Stamp duty concessions will now be in play from $800,000 to $1 million.
According to Premier Minns, the new concession scheme will ensure 84 per cent — or five in every six first home buyers “will pay no tax or a reduced rate” from 1 July 2023.
“A first home buyer purchasing a property at $800,000 will save up to $31,090 under the changes,” it was reported.
His government is also looking to “improve the integrity and targeting of first home buyer assistance programs” — preventing first home buyers purchasing properties “at the top of the range” under the former scheme from receiving a disproportionate share of the benefits.
They will also be increasing the requirement for first home buyers benefiting from low or no tax payments to live in the home for 12 months, rather than six months.
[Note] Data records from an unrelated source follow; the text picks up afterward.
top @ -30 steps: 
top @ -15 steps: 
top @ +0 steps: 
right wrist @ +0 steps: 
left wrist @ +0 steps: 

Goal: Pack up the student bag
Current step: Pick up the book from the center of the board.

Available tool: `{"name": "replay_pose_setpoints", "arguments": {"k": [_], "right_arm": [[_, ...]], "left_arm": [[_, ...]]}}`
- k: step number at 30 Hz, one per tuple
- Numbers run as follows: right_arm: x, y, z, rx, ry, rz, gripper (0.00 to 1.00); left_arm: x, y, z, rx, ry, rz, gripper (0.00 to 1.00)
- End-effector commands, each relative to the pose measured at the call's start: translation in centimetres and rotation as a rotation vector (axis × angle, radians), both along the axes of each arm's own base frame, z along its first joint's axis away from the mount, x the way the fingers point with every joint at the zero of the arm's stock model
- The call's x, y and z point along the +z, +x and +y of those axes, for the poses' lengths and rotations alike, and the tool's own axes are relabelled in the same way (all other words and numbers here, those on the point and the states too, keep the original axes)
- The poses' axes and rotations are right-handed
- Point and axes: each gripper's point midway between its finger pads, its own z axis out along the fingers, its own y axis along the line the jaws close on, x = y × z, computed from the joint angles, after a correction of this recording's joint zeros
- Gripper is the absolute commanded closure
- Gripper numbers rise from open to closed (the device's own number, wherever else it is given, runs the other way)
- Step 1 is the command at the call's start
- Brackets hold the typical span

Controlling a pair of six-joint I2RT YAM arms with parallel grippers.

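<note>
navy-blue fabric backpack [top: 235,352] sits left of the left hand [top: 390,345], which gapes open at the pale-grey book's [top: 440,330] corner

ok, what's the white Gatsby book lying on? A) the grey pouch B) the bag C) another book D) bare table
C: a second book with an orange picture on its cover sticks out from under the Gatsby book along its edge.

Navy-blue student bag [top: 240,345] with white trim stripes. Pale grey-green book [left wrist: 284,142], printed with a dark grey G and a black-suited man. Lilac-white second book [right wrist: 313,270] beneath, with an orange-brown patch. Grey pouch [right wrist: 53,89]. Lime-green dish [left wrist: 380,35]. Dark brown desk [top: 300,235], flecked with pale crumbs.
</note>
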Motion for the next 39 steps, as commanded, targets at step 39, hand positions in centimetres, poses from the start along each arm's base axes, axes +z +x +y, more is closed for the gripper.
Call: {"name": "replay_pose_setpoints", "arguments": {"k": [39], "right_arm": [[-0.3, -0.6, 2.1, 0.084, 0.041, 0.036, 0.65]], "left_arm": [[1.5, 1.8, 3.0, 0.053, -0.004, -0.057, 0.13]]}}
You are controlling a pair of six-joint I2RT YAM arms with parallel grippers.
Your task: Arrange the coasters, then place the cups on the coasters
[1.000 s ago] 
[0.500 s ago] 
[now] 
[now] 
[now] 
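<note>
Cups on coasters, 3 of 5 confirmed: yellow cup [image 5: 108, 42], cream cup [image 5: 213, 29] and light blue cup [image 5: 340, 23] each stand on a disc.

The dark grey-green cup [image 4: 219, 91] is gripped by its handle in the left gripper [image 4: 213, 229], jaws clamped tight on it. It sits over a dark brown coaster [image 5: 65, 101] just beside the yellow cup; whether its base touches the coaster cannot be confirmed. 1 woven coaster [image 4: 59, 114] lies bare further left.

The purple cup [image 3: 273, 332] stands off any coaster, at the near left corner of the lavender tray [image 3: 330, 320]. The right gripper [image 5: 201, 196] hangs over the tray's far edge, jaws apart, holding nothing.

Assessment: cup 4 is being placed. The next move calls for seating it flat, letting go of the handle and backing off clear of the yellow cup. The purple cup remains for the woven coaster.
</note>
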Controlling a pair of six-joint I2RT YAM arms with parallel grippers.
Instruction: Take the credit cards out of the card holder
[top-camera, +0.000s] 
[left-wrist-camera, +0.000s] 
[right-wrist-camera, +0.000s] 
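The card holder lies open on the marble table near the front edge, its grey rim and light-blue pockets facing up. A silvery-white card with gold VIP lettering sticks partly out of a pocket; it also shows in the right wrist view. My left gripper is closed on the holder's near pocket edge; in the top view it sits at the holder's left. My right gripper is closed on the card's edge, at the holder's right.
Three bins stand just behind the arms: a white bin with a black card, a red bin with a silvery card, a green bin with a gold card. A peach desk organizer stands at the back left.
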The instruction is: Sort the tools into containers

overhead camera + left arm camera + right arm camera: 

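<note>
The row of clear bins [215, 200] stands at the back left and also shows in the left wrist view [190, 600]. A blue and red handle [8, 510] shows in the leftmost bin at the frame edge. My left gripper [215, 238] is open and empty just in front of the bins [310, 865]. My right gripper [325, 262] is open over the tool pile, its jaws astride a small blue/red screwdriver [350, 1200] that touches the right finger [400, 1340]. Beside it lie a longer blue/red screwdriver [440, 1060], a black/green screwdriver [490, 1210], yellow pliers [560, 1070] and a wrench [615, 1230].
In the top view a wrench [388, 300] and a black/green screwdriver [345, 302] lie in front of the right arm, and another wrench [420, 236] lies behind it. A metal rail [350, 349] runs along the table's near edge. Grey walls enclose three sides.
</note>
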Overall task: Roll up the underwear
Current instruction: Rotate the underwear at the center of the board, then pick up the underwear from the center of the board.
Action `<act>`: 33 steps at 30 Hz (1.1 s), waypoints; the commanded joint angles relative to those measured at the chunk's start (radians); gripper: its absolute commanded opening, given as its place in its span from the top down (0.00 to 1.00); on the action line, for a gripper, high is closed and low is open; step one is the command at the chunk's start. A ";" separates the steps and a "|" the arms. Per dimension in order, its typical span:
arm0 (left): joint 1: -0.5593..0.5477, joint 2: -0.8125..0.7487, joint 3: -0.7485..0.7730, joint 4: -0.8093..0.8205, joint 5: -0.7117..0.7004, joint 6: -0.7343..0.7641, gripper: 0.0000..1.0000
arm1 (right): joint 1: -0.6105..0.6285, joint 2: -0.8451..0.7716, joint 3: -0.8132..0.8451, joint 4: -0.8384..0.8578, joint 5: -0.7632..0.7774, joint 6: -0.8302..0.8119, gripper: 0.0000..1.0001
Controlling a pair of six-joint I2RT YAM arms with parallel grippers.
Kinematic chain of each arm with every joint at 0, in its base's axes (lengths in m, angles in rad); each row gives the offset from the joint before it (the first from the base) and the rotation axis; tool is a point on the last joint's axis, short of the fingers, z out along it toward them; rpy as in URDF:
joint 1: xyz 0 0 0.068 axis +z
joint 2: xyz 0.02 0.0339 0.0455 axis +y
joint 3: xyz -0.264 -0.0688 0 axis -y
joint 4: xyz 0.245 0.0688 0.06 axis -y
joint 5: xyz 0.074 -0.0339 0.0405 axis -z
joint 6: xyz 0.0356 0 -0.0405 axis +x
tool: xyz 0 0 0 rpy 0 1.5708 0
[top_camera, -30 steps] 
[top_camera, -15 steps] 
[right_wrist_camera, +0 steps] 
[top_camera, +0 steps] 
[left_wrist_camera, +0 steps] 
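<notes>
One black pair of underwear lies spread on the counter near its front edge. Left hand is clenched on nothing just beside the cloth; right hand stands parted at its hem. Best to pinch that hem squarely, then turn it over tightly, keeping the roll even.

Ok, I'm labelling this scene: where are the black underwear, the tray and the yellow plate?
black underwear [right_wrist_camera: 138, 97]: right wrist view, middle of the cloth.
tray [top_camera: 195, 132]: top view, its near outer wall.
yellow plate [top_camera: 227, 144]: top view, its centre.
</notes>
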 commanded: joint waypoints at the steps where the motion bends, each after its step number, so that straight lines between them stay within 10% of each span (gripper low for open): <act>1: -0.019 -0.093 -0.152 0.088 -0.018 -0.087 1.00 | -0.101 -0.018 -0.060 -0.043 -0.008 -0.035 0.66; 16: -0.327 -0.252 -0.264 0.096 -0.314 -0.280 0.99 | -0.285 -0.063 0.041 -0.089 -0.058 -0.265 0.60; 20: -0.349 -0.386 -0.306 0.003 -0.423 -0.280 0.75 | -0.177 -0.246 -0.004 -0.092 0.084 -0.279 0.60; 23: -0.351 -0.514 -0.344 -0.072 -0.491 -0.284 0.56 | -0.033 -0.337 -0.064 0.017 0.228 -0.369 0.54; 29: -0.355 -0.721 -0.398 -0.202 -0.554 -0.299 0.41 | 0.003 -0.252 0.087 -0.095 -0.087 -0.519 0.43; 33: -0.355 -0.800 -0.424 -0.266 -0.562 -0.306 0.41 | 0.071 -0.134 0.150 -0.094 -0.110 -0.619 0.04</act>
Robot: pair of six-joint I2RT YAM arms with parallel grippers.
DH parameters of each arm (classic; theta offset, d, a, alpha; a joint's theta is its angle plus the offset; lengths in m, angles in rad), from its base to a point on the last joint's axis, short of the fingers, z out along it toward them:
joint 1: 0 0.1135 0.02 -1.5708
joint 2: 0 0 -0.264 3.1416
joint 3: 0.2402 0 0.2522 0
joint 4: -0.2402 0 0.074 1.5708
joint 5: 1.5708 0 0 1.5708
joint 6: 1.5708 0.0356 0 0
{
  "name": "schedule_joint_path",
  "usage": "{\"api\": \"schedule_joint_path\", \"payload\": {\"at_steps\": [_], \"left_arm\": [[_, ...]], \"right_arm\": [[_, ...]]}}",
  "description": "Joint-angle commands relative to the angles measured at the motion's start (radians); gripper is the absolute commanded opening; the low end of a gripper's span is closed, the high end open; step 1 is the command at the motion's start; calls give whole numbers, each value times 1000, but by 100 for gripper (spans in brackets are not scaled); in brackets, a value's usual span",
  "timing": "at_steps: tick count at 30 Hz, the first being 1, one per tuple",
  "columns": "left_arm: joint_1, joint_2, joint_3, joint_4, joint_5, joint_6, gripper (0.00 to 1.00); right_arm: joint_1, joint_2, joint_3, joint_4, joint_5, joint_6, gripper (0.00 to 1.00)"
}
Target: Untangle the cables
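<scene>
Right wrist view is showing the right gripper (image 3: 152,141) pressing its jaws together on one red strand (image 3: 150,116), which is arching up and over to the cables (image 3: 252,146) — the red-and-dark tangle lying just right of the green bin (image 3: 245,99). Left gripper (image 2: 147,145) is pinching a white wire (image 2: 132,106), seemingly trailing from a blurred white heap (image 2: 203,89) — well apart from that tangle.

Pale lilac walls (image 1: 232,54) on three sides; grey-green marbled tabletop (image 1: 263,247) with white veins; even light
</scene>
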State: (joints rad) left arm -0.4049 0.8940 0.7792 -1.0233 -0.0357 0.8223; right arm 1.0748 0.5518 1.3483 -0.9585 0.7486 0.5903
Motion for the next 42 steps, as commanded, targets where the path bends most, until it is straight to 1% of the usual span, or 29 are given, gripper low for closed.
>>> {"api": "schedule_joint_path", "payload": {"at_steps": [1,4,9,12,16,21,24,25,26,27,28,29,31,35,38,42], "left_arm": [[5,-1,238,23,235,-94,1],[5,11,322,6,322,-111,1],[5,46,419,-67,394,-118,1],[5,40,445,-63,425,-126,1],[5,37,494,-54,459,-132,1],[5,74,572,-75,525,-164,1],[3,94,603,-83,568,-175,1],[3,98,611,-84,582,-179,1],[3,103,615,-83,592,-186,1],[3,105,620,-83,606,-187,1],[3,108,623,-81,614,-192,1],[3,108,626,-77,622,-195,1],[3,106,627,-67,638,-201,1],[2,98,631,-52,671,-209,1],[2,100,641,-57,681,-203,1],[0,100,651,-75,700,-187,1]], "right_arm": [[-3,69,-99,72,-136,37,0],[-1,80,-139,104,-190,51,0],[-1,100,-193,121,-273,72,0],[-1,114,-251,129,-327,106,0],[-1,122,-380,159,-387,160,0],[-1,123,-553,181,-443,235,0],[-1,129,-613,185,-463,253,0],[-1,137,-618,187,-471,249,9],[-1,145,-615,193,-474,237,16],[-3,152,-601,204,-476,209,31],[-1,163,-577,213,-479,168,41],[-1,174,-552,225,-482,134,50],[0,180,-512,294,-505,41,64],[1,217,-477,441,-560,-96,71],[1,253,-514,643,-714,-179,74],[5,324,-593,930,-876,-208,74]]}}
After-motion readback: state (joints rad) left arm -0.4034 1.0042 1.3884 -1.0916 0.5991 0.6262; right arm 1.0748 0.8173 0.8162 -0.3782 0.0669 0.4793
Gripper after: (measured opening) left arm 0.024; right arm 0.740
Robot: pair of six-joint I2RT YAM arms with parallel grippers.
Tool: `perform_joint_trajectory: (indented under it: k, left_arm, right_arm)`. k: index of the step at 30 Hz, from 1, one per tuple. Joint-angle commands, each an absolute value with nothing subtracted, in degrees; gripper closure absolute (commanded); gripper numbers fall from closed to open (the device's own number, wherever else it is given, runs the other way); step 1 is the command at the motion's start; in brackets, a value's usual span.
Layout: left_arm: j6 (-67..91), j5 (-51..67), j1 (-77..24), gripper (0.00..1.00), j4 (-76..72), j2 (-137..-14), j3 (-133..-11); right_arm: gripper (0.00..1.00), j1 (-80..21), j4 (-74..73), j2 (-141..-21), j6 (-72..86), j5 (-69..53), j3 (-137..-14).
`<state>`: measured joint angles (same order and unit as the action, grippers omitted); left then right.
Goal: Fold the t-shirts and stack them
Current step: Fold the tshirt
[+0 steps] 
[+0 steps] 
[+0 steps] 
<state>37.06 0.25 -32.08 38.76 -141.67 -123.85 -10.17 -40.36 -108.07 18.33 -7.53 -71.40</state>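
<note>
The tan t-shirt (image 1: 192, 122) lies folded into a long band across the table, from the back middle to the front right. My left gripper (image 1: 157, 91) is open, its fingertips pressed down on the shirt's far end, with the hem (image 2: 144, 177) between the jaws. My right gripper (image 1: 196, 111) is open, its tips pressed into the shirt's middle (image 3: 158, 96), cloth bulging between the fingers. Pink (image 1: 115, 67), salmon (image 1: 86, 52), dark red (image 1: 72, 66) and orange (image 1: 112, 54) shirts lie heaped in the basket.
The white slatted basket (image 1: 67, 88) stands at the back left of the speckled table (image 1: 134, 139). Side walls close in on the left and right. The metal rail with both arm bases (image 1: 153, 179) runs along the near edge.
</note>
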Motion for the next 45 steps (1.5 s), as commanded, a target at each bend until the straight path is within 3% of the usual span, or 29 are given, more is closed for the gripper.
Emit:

For NSW Treasurer Daniel Mookhey, “this delivers a key election commitment to abolish the property tax, a forever tax on your own home”.
From his perspective, “it will benefit more first home buyers overall and more fairly goes to those who need it most”.
“The new thresholds for stamp duty exemptions and concessions are a simpler and fairer way to help more first home buyers than the property tax, which helped a smaller cohort of first home buyers.”
One industry body has already clapped back at the changes, calling the return to stamp duty “a step backwards”.
CPA Australia’s senior tax policy manager, Elinor Kasapidis, said while it was pleasing to see stamp duty thresholds increase, “it’s not enough in the long-run”.
She stated: “CPA Australia wants governments to move away from inefficient taxes like stamp duty.”
“There is widespread agreement among tax experts and professionals that stamp duty should be replaced with a smaller, annual fee for all home buyers,” the policy manager continued.
Stressing stamp duty as a significant barrier to home ownership, Ms Kasapidis said “it’s clear from the significant uptake of the property tax option that there is demand for this alternative in NSW”.
She argued that CPA wants “more Australians to be given a choice”.
“Stamp duty isn’t the cause of the nation’s housing affordability woes, but it is inefficient and a barrier to home ownership”.
Noting that the organisation wants “a widespread national transition away from stamp duty”, she shared that “CPA Australia has been encouraging federal, state and territory governments to discuss stamp duty, GST and payroll tax reform”.
“We need governments across Australia to move towards more efficient taxes. A shift away from stamp duty is overdue.”
Despite the latest criticism on stamp duty coming from CPA, Premier Minns’ pledge to address critical housing supply issues has been previously commended by the Real Estate Institute of NSW (REINSW).
CEO Tim McKibbin had said the new government’s approach to improving supply follows more than a decade where “housing policy in NSW amounted to populist announcements which focus on the symptoms of the problem and not the problem itself”.
The latest announcement will no doubt re-ignite the stamp duty debate in NSW and nationwide.